AWS EC2 discovery plugin for hazelcast
Clone or download
Latest commit 87da264 Oct 25, 2018

README.md

NOTE: hazelcast-cloud module has been renamed as hazelcast-aws module (starting with Hazelcast 3.7.3). If you want to use AWS Discovery, you should add the library hazelcast-aws JAR to your environment.

NOTE: hazelcast-aws 2.3+ is compatible with hazelcast 3.11+, for older hazelcast versions you need to use hazelcast-aws 2.2.

Table of Contents

Requirements

  • Hazelcast 3.6+
  • Linux Kernel 3.19+ (TCP connections may get stuck when used with older Kernel versions, resulting in undefined timeouts)

Maven Coordinates

<dependency>
    <groupId>com.hazelcast</groupId>
    <artifactId>hazelcast-aws</artifactId>
    <version>${hazelcast-aws.version}</version>
</dependency>

Discovering Members within EC2 Cloud

Hazelcast supports EC2 auto-discovery.
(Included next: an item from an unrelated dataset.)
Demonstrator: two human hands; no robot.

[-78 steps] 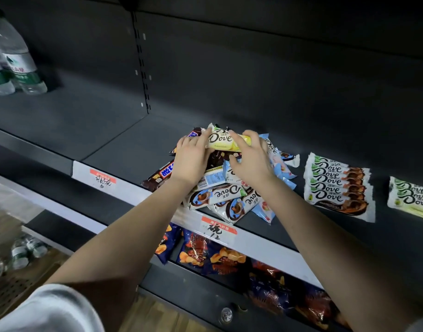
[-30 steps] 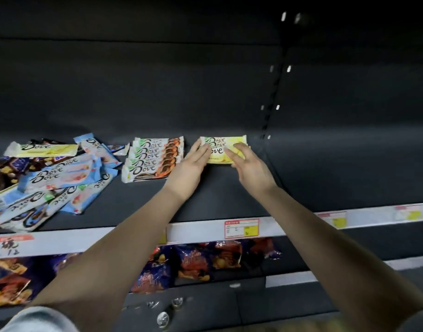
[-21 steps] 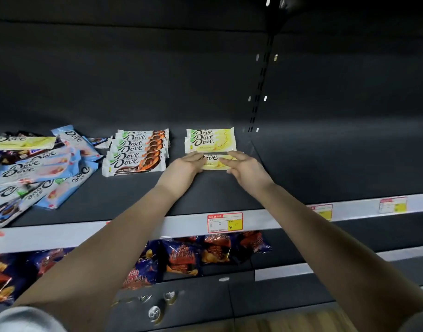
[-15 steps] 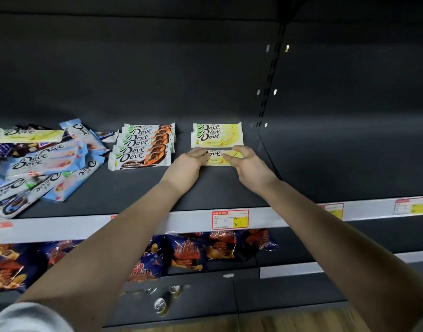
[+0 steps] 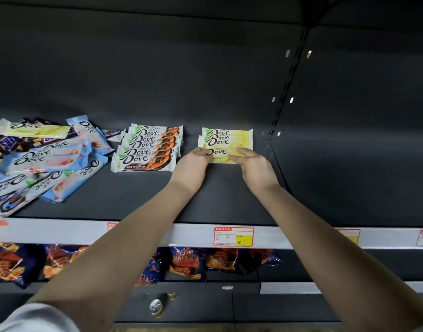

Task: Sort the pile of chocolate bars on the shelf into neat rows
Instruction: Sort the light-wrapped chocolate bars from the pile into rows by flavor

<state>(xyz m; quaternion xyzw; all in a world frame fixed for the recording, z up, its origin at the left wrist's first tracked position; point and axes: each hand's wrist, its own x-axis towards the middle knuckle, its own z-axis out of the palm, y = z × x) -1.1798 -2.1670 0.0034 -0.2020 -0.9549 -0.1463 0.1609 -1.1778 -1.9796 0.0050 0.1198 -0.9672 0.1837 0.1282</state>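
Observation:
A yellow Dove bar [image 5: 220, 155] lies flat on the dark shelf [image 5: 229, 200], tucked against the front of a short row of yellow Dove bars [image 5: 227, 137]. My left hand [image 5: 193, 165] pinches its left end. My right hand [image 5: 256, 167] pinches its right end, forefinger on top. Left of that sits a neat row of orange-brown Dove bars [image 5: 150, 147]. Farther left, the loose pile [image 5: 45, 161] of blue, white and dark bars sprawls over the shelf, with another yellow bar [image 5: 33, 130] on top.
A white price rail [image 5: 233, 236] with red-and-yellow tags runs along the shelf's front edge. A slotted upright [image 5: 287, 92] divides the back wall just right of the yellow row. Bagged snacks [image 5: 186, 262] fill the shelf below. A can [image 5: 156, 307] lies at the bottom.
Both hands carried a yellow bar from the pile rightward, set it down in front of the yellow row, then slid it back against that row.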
It is useful when you do not want to provide or you cannot provide the list of possible IP addresses.

There are two possible ways to configure your cluster to use EC2 auto-discovery. You can either choose to configure your cluster with AwsConfig (or aws element in your XML config) or you can choose configuring AWS discovery using Discovery SPI implementation. Starting with hazelcast-aws-1.2, it's strongly recommended to use Discovery SPI implementation as the former one will be deprecated.

Zone Aware Support

NOTE: ZONE_AWARE configuration is only valid when you use Hazelcast Discovery SPI based configuration with <discovery-strategies>. <aws> based configuration is still using old implementation and does not support ZONE_AWARE feature.

Zone Aware Support is available for Hazelcast Client 3.8.6 and newer releases.
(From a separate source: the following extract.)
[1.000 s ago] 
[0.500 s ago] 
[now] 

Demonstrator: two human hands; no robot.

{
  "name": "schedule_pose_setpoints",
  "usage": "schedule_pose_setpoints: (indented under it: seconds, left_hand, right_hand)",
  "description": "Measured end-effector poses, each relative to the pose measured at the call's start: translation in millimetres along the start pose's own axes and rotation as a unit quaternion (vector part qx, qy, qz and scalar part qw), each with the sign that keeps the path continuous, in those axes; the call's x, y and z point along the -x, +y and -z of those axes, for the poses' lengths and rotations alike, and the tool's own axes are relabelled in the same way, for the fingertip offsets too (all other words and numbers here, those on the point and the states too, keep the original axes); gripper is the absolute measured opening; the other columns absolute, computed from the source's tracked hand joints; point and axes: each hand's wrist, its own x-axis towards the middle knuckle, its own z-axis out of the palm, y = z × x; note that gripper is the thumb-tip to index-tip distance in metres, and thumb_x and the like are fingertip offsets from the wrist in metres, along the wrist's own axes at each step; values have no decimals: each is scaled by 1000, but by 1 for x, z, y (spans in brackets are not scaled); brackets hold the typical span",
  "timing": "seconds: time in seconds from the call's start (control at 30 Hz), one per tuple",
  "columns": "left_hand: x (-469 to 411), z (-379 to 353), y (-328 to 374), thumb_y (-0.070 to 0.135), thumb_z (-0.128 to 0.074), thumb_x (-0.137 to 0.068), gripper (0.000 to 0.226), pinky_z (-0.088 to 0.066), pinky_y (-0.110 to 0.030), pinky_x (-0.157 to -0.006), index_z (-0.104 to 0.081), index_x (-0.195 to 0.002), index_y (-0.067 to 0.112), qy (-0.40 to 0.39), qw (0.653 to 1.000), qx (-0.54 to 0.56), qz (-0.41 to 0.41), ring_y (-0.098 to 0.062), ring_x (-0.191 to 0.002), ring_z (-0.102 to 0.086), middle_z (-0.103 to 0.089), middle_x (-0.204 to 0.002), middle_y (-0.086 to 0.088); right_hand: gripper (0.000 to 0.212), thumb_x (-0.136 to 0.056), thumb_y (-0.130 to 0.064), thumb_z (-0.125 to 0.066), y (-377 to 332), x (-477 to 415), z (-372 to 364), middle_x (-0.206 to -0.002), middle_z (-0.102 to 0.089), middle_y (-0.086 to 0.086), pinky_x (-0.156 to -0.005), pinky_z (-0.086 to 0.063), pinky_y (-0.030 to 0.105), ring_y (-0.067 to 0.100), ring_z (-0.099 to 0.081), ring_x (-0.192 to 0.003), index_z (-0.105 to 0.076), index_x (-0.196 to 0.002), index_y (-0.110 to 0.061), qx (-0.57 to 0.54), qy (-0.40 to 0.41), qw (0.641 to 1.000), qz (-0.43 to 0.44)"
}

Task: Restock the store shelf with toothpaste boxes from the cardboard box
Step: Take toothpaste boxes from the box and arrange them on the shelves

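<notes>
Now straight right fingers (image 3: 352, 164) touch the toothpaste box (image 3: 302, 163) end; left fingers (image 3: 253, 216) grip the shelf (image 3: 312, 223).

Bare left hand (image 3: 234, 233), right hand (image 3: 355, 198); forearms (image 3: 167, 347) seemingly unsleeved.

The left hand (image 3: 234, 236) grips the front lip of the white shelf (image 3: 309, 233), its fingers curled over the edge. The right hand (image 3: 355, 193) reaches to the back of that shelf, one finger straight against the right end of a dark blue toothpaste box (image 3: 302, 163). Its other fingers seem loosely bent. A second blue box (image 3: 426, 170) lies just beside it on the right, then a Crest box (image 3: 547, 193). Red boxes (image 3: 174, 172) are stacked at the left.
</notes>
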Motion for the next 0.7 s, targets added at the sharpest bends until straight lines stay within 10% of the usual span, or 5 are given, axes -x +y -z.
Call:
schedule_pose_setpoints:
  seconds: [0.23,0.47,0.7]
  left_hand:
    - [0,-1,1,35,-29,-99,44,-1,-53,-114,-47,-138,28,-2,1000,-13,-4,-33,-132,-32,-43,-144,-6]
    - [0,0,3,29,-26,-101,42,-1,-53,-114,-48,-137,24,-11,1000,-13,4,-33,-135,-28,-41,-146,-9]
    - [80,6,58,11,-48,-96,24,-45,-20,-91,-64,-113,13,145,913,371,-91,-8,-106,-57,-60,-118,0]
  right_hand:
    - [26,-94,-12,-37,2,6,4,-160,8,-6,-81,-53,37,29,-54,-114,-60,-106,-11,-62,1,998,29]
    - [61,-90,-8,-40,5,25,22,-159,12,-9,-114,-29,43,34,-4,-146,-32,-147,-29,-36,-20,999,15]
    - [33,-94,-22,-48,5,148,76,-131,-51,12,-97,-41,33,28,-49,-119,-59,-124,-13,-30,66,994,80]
As a discovery service, Hazelcast AWS plugin put the zone information into the Hazelcast's member attributes map during the discovery process. Please see the Defining Member Attributes section to learn about the member attributes.
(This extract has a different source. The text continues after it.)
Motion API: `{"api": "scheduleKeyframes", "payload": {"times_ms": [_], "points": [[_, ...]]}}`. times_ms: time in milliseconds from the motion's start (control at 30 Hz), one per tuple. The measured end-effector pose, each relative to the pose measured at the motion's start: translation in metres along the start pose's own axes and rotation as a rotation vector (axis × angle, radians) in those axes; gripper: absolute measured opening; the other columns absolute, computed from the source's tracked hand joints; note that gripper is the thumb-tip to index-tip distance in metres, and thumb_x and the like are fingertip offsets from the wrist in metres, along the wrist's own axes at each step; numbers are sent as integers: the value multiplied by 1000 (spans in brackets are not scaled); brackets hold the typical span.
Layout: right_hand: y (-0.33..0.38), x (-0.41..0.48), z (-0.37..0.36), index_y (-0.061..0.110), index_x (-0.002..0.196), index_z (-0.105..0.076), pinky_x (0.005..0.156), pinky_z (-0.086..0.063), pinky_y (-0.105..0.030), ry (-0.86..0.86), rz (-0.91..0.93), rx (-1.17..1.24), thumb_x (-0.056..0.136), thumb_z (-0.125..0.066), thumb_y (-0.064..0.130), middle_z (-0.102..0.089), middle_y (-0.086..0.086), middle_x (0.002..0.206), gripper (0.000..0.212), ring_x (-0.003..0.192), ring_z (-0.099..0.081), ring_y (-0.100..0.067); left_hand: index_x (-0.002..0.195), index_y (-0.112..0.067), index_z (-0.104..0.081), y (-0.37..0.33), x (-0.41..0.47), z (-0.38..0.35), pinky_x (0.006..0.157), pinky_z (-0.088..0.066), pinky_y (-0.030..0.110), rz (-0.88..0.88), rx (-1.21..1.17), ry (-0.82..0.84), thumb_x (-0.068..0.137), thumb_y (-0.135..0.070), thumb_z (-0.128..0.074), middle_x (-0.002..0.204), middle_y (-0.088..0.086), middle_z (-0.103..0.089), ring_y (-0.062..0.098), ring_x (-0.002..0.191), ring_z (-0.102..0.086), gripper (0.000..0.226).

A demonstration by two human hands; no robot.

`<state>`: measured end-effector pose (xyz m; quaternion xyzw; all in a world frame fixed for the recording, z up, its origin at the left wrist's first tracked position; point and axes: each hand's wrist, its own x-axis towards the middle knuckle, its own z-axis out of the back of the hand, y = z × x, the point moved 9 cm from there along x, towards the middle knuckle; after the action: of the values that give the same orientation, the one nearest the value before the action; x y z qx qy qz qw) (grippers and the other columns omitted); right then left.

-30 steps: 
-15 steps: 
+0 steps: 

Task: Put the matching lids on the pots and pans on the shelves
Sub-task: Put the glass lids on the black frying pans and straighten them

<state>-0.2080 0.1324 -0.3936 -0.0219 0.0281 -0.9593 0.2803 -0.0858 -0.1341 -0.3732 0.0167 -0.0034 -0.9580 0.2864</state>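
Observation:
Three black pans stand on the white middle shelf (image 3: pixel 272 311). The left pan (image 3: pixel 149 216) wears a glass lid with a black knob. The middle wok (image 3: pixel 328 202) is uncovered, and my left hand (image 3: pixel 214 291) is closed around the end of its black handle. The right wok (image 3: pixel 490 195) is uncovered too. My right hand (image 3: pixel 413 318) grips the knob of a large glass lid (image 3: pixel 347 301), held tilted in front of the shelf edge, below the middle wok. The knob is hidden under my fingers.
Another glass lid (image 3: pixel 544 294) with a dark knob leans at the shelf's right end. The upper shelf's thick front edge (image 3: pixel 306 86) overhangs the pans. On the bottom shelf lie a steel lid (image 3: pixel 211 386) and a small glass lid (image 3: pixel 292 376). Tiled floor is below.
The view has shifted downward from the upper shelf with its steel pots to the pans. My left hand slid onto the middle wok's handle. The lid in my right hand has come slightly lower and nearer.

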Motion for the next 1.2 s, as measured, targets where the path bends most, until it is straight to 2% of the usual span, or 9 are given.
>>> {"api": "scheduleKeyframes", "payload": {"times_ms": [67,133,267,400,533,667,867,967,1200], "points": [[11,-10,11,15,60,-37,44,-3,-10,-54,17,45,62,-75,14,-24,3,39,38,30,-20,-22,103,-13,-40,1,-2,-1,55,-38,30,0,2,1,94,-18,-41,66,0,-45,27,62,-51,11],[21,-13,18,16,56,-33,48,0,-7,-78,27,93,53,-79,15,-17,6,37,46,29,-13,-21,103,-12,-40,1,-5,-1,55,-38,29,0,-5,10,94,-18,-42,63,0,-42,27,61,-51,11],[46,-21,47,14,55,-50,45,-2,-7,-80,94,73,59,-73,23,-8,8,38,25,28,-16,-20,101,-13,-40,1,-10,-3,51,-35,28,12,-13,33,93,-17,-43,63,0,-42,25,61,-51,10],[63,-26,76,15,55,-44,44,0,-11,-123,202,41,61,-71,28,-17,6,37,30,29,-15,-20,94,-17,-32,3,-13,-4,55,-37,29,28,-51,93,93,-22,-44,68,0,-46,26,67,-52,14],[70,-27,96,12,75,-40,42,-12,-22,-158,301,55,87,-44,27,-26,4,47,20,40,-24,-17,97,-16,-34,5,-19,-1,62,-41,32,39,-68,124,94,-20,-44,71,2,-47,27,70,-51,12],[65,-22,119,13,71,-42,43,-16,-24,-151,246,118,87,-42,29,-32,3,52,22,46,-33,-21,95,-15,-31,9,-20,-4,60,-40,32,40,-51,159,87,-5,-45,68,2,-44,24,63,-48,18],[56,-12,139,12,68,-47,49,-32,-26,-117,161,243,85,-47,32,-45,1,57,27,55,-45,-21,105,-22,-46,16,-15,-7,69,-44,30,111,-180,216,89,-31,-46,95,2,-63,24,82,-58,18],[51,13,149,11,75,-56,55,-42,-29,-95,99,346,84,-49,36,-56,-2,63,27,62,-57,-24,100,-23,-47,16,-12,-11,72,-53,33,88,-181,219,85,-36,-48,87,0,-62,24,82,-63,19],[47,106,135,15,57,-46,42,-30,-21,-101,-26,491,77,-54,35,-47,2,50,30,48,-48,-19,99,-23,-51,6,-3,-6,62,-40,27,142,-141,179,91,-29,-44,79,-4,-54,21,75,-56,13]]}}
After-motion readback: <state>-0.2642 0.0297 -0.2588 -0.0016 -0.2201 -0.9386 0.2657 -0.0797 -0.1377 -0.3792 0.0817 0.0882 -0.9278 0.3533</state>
When using ZONE_AWARE configuration, backups are created in the other Availability Zones. Each zone will be accepted as one partition group.

Following are declarative and programmatic configuration snippets that show how to enable ZONE_AWARE grouping.

<partition-group enabled="true" group-type="ZONE_AWARE" />
Config config = ...;
PartitionGroupConfig partitionGroupConfig = config.getPartitionGroupConfig();
partitionGroupConfig.setEnabled( true )
    .setGroupType( MemberGroupType.ZONE_AWARE );

NOTE: When using the ZONE_AWARE partition grouping, a cluster spanning multiple Availability Zones (AZ) should have an equal number of members in each AZ. Otherwise, it will result in uneven partition distribution among the members.

Configuring Hazelcast Members with Discovery SPI

  • Add the hazelcast-aws.jar dependency to your project. The hazelcast-aws plugin does not depend on any other third party modules.
  • Disable join over multicast, TCP/IP and AWS by setting the enabled attribute of the related tags to false.
  • Enable Discovery SPI by adding "hazelcast.discovery.enabled" property to your config.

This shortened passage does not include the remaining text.